Christoph Gensch (CDU), Abgeordneter Landtag RLP: „Die Wahrnehmung aller individueller Freiheitsrechte führt nicht nur zu individuellen Konsequenzen. Sondern ein steiler Anstieg der Infektionszahlen bietet auch immer noch Gefahrenpotenziale hinsichtlich einer Überlastung des Gesundheitssystems. Und da denken sie nicht nur an die Ungeimpften, sondern da denken sie auch an die Kinder und an die Jugendlichen, die wir nicht komplett durchseuchen wollen in den nächsten Wochen.“
Einzig die AfD befürwortet die Idee eines zeitnahen „Freedom Days“. Von Anfang an seien die einschränkenden Maßnahmen überzogen, ein Kollaps des Gesundheitssystems aufgrund der Pandemie habe zu keinem Zeitpunkt gedroht, so der Abgeordnete Bollinger.
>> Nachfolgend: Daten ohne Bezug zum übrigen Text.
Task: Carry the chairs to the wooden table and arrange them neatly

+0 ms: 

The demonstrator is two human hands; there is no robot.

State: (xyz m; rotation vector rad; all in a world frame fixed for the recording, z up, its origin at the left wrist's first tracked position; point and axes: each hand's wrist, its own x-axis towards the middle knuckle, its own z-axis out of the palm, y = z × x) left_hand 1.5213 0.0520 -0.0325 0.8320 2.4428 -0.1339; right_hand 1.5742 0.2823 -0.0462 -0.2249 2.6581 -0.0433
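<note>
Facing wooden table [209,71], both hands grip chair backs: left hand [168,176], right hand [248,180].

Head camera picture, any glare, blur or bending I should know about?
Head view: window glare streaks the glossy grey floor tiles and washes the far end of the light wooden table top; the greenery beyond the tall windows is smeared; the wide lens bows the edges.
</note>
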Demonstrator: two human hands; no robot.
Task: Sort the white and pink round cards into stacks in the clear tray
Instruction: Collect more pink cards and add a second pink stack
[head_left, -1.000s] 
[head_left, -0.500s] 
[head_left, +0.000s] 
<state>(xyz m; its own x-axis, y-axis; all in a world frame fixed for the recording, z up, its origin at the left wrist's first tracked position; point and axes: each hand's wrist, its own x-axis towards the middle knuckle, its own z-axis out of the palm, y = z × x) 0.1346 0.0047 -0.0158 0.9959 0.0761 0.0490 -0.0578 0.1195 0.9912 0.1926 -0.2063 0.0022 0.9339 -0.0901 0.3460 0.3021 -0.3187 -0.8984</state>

Jan Bollinger (AfD), Abgeordneter Landtag RLP: „Angesichts dieser Fakten, der aktuell niedrigen Inzidenzen, einer vollständigen Impfquote von über 63 Prozent und der Tatsache, dass nunmehr jeder ein Impfangebot erhalten hat, ist es an der Zeit, endlich zur Normalität zurückzukehren und die bestehenden Einschränkungen für alle Menschen aufzuheben.“
Die große Mehrheit der Abgeordneten aber ist sich einig: Erst wenn die Impfquote weiter deutlich ansteige, könne über weitere Lockerungen nachgedacht werden. Sieht also so aus, als würde es in Rheinland-Pfalz in absehbarer Zeit keinen „Freedom Day“ geben.